> Exercise details: Copy nothing from the entries below except the lines from the one containing "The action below" through the one containing "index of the", and copy those exactly.

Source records
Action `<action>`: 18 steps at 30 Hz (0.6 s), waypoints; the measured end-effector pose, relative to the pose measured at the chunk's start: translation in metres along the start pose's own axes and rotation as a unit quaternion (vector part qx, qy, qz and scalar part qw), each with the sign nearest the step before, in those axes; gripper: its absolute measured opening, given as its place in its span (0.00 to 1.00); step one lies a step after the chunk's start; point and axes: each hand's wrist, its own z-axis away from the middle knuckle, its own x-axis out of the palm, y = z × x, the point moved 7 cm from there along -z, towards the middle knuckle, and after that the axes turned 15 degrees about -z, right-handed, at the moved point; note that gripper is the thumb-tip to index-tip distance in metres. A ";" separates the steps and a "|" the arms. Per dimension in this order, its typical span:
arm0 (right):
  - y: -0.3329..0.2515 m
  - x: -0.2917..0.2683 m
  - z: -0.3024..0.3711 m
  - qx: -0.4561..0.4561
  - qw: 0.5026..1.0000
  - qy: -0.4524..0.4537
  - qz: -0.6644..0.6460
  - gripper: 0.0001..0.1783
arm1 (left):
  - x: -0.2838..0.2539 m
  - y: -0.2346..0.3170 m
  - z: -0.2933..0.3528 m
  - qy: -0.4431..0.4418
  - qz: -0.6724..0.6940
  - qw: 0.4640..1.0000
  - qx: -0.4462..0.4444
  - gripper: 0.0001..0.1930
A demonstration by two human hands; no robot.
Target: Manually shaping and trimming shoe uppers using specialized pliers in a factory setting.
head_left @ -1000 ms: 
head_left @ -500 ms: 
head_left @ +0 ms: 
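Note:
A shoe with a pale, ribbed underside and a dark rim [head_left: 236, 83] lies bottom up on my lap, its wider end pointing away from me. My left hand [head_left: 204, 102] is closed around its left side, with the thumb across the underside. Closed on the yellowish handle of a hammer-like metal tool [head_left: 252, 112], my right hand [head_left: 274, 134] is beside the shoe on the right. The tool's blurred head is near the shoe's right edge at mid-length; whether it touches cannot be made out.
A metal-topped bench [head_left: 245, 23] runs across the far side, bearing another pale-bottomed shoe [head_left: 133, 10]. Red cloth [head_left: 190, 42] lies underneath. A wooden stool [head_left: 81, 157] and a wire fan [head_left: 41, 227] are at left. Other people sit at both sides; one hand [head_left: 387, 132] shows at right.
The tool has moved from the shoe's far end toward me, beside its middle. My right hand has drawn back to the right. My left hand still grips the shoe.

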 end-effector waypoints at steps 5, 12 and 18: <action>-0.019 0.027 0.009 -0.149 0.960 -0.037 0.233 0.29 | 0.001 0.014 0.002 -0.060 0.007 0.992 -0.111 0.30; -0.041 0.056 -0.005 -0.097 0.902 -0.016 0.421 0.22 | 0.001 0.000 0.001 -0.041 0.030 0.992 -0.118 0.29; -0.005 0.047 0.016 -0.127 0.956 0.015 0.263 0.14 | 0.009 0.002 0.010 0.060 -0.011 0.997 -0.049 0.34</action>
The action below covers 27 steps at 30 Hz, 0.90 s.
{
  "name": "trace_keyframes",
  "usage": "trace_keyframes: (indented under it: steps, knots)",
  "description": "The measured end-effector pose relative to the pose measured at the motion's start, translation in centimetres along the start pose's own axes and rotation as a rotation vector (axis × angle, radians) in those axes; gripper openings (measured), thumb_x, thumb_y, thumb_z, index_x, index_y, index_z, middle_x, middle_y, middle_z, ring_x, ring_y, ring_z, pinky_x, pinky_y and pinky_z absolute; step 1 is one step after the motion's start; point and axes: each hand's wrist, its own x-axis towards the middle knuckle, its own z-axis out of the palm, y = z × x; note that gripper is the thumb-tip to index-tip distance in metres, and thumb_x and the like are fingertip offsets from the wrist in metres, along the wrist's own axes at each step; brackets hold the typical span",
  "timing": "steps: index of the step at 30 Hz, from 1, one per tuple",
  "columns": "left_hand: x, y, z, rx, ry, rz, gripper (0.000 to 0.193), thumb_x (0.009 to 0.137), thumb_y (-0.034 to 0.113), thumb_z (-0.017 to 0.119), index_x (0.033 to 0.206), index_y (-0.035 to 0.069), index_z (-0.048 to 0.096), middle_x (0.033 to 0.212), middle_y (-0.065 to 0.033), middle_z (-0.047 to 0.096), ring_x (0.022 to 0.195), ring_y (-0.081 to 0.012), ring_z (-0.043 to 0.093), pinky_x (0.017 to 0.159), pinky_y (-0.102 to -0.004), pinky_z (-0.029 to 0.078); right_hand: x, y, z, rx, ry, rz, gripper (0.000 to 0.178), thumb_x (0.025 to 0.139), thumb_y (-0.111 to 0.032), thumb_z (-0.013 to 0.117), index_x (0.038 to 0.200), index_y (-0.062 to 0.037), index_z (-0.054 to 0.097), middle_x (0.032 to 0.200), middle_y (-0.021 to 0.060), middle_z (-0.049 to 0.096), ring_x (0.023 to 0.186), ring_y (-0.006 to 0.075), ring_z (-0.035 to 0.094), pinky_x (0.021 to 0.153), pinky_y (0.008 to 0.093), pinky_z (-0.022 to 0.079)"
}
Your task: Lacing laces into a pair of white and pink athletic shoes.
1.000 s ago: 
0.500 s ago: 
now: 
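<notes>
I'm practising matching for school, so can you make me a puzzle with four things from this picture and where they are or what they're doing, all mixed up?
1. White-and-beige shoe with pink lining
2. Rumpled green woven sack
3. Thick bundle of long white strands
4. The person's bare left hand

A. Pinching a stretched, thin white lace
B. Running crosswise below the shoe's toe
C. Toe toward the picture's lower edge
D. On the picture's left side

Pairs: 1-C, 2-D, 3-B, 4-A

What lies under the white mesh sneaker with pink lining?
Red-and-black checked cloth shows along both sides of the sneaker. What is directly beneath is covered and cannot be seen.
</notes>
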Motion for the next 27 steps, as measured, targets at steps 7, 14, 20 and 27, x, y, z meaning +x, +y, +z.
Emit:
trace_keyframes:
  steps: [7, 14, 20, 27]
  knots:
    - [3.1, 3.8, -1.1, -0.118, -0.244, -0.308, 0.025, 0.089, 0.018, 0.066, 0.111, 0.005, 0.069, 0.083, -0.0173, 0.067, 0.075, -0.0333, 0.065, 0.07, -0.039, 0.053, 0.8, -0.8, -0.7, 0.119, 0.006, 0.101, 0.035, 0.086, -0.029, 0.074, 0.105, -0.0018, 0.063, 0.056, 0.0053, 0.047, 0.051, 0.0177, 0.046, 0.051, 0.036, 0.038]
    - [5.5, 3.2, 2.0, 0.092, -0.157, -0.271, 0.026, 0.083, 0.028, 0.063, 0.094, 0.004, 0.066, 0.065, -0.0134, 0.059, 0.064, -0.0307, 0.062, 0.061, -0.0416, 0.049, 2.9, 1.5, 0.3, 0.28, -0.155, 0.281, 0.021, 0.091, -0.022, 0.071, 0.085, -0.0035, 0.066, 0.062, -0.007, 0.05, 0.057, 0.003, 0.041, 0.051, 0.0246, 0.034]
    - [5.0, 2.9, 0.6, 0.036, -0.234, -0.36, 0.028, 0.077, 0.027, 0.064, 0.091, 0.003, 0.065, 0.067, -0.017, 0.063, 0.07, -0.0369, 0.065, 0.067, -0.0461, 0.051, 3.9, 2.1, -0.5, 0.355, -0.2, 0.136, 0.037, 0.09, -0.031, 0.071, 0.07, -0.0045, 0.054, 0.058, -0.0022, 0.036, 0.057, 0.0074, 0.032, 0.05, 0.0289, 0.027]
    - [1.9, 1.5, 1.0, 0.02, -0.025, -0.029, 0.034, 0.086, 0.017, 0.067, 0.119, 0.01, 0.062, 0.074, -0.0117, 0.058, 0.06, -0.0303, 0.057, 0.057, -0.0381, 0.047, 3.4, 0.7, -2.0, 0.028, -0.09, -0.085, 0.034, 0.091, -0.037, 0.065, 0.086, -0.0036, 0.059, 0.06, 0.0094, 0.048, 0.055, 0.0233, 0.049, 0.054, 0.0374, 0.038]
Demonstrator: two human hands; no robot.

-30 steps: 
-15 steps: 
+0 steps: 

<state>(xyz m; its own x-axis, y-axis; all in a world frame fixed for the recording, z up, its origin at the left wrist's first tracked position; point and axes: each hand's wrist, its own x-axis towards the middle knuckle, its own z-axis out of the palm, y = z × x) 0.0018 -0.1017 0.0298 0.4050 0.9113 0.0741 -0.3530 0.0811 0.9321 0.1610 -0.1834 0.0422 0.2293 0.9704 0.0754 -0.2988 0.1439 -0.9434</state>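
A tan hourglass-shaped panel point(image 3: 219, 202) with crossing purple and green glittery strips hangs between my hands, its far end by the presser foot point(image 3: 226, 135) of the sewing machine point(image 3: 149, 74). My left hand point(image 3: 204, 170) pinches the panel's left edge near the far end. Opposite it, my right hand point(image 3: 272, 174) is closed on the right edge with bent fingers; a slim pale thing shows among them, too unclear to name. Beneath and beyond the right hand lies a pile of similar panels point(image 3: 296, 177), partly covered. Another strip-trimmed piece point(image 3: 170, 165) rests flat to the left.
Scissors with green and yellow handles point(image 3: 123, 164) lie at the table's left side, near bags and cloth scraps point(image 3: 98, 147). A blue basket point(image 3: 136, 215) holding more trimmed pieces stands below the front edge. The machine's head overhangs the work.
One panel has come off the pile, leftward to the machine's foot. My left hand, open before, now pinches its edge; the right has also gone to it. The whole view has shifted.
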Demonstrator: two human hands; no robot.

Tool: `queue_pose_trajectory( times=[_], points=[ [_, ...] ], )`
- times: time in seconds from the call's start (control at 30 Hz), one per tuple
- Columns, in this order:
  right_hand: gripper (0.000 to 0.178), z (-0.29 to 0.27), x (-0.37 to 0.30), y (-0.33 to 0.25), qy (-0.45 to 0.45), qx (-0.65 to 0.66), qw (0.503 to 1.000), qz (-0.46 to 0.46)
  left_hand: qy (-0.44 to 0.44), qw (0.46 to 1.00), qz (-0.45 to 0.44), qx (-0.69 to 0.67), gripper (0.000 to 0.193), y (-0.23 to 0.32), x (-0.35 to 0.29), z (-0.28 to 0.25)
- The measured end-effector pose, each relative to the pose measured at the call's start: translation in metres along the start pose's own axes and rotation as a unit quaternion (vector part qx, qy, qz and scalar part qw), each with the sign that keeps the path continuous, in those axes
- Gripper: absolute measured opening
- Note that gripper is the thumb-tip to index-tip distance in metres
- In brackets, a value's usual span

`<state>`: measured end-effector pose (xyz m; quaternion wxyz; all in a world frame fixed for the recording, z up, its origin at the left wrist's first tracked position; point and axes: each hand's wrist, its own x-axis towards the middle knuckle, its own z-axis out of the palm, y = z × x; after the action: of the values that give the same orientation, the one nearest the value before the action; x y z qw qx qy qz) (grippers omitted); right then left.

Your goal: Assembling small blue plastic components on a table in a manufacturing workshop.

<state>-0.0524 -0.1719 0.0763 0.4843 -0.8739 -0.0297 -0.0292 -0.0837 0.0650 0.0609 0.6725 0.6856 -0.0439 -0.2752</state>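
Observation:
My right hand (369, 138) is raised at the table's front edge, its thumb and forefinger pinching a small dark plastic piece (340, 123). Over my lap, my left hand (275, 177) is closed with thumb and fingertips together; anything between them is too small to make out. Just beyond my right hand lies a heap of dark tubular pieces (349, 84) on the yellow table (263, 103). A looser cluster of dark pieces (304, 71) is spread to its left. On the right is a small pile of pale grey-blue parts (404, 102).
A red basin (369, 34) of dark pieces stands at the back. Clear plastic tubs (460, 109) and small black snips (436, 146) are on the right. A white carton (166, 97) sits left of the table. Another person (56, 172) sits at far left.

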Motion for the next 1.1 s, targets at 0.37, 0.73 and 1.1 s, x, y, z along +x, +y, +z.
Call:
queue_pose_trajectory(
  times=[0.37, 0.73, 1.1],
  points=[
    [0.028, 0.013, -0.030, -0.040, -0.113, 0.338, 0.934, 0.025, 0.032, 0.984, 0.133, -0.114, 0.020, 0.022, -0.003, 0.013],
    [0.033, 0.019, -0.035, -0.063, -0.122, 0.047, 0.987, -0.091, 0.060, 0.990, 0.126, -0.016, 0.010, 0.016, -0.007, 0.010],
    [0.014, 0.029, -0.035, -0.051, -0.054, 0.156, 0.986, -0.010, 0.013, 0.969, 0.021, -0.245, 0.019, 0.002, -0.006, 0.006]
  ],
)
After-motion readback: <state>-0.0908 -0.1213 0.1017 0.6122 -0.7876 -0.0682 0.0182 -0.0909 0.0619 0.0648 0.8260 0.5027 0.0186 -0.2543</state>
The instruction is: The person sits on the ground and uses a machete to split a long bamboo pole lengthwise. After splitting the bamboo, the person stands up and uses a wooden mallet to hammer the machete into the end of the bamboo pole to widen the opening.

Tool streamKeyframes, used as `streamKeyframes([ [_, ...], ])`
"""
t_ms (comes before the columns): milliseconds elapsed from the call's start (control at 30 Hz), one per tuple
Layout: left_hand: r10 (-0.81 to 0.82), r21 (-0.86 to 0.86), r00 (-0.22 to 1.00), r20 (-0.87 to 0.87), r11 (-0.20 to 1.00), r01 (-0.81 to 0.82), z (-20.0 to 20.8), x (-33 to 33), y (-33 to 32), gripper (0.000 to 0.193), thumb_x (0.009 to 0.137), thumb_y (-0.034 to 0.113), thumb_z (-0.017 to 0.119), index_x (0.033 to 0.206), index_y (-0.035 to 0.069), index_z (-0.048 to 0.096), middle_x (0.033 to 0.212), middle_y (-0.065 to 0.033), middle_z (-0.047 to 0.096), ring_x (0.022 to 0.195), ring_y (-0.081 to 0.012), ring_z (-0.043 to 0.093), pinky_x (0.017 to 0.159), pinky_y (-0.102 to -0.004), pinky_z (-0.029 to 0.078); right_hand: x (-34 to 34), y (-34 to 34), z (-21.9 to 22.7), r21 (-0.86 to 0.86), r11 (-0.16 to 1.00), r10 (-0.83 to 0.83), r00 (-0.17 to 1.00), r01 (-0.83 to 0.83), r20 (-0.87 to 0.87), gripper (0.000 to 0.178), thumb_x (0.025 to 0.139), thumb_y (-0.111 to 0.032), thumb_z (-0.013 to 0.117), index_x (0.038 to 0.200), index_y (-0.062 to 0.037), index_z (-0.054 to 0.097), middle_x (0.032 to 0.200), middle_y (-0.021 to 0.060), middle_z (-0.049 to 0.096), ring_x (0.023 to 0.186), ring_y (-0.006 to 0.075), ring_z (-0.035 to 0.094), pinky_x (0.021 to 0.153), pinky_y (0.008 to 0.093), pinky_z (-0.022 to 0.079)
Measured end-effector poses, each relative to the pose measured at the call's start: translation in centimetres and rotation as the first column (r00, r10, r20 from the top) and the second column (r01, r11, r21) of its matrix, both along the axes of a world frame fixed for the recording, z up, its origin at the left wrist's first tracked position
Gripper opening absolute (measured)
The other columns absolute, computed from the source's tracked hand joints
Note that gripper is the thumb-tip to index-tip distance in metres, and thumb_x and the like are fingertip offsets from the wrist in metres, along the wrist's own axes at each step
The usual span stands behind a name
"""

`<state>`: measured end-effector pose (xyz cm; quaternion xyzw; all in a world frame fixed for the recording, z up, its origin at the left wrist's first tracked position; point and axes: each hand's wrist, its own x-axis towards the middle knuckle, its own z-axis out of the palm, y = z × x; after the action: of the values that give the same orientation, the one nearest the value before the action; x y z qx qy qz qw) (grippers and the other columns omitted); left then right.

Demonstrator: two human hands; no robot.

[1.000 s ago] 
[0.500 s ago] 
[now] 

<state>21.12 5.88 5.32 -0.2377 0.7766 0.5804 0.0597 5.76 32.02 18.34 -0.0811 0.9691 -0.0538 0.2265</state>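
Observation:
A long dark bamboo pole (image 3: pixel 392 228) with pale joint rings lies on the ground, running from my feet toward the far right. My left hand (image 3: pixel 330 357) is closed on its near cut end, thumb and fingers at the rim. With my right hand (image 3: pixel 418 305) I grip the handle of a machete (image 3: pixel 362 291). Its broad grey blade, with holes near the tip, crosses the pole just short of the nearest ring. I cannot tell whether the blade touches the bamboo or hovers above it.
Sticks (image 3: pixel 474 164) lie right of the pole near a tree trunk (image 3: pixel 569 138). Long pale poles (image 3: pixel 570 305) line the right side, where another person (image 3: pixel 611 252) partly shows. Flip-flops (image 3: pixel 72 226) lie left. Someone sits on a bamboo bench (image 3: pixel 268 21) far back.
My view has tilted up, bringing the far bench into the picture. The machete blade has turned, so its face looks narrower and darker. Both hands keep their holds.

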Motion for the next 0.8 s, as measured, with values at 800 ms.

> Answer to the problem:
The action below covers 27 steps at 30 Hz, 0.90 s.
{
  "name": "trace_keyframes",
  "usage": "trace_keyframes: (indented under it: steps, knots)",
  "description": "The measured end-effector pose relative to the pose measured at the motion's start, translation in centimetres along the start pose's own axes and rotation as a rotation vector (axis × angle, radians) in those axes; gripper openings (measured), thumb_x, thumb_y, thumb_z, index_x, index_y, index_z, middle_x, middle_y, middle_z, ring_x, ring_y, ring_z, pinky_x, pinky_y and pinky_z absolute; step 1 is one step after the motion's start; point and axes: each hand's wrist, its own x-axis towards the middle knuckle, its own z-axis out of the palm, y = z × x; note that gripper is the thumb-tip to index-tip distance in metres, and thumb_x and the like are fingertip offsets from the wrist in metres, along the wrist's own axes at each step; brackets hold the typical span",
  "timing": "steps: index of the step at 30 Hz, from 1, one per tuple",

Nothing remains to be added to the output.